Seize the Moments: Enhancing Moment Estimation for Subdiffraction Incoherent Imaging

Abstract

Superresolution fluorescence microscopy and compressed sensing work for sparse point sources. But what if we cannot control the sources, such as stars or exoplanets, and they are closer to one another than the diffraction limit? Using a shot-noise model and parameter-estimation theory, I derive fundamental limits to direct imaging in this subdiffraction regime, demonstrating that the moments of the source distribution are the natural parameters to estimate in this case [1]. I further show that an optical spatial-mode demultiplexing (SPADE) technique can estimate the second and higher moments much more accurately than direct imaging can fundamentally do [1,2]. The recent breakthrough discovery on two-point resolution [3] can be regarded as a special case.

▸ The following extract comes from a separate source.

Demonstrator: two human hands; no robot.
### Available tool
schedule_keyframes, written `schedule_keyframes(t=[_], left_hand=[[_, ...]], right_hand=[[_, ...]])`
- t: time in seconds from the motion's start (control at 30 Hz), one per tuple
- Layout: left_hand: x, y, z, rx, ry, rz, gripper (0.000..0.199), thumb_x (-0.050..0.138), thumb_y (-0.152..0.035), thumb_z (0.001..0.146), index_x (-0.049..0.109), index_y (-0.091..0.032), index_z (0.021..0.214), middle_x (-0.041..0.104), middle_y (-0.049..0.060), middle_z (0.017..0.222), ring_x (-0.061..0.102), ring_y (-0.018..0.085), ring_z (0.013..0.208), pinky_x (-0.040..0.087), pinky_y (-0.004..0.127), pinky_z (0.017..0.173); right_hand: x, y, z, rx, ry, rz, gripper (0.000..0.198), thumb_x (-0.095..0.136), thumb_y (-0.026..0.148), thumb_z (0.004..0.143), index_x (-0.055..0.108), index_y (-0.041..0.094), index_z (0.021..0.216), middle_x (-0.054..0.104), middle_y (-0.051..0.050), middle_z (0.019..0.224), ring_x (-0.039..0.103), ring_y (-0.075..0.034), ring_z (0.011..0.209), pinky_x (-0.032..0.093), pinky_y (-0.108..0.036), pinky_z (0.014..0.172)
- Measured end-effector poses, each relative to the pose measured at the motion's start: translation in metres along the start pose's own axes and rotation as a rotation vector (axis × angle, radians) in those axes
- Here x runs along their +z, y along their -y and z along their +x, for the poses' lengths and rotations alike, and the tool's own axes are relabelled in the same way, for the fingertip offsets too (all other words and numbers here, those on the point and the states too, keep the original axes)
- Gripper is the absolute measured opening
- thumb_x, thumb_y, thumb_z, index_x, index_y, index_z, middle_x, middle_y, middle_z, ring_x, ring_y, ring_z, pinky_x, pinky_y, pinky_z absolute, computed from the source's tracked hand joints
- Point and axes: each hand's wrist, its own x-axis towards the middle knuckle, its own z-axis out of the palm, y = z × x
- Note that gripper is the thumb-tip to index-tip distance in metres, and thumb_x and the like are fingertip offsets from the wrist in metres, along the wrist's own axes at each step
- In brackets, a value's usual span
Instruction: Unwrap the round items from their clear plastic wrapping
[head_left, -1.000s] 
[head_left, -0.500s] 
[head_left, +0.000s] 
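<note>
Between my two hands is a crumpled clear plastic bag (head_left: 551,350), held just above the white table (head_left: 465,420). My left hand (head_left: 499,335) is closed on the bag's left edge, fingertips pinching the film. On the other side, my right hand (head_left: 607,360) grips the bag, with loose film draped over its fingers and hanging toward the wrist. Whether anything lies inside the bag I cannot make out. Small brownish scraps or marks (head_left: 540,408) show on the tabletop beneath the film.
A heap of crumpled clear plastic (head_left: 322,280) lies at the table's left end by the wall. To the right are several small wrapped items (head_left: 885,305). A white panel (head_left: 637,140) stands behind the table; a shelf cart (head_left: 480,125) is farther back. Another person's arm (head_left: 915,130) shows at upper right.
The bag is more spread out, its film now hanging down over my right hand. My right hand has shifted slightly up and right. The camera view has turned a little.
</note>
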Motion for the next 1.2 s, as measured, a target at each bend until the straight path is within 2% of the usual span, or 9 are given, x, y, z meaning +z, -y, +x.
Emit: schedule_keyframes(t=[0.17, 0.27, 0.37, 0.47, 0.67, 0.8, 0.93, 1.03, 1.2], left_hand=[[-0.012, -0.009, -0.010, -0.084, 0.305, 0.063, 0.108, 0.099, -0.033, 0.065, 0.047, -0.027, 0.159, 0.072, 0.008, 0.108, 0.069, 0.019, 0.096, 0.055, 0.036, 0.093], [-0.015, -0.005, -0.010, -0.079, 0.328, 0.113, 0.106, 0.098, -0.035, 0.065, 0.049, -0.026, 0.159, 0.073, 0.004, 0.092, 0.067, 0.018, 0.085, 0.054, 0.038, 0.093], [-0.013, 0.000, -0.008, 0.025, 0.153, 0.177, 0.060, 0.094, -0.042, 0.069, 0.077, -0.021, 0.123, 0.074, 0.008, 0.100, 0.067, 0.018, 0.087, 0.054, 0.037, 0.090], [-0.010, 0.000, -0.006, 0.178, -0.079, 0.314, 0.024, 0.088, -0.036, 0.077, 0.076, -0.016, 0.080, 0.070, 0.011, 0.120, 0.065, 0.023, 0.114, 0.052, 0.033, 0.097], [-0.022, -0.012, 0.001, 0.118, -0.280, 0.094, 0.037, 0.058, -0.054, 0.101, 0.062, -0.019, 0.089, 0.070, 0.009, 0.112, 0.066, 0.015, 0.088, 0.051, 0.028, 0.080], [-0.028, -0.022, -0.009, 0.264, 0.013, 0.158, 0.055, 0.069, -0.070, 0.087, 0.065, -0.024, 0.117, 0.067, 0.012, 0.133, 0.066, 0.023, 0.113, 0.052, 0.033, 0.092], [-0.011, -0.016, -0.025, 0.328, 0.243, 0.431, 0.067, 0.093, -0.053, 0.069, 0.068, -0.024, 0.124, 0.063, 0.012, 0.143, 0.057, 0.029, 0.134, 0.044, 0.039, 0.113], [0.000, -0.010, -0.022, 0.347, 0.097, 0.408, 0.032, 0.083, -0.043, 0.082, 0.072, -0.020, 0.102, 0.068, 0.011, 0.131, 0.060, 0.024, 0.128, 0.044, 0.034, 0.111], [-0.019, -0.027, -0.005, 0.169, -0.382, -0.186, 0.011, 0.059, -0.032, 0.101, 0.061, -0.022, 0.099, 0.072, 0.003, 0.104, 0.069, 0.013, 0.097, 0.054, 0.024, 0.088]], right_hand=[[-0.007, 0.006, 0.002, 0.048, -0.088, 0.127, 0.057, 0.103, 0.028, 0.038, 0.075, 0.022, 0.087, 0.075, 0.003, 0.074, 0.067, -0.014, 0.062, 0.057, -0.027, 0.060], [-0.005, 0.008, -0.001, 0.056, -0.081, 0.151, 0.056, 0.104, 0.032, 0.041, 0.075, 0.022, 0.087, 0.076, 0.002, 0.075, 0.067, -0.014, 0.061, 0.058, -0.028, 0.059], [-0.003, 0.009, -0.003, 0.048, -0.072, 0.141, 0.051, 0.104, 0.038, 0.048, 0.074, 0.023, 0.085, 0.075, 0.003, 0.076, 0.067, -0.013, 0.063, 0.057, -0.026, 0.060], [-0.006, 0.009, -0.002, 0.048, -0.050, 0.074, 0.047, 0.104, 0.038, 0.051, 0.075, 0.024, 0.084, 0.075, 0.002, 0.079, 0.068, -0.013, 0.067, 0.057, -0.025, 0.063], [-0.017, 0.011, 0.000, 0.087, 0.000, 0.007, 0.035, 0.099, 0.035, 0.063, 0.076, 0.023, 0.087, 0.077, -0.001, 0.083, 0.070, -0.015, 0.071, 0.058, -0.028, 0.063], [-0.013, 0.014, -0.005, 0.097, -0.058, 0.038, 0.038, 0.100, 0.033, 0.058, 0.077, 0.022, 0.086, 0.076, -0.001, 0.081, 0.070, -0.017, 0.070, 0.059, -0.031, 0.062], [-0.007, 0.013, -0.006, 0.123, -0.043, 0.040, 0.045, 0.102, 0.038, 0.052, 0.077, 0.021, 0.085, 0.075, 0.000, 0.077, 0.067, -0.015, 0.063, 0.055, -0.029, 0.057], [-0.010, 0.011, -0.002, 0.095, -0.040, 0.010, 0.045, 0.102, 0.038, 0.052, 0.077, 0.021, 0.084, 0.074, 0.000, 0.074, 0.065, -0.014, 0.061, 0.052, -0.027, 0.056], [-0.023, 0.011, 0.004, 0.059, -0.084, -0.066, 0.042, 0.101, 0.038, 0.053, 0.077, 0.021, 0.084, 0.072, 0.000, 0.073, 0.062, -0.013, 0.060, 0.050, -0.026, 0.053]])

Realizable with linear optics and photon counting, SPADE is expected to benefit both fluorescence microscopy and astronomy.

References:
[1] M. Tsang, "Subdiffraction incoherent optical imaging via spatial-mode demultiplexing," New Journal of Physics 19, 023054 (2017).
[2] M. Tsang, "Subdiffraction incoherent optical imaging via spatial-mode demultiplexing: semiclassical treatment," e-print arXiv:1703.08833.
[3] M. Tsang, R. Nair, and X.-M. Lu, "Quantum Theory of Superresolution for Two Incoherent Optical Point Sources," Physical Review X 6, 031033 (2016).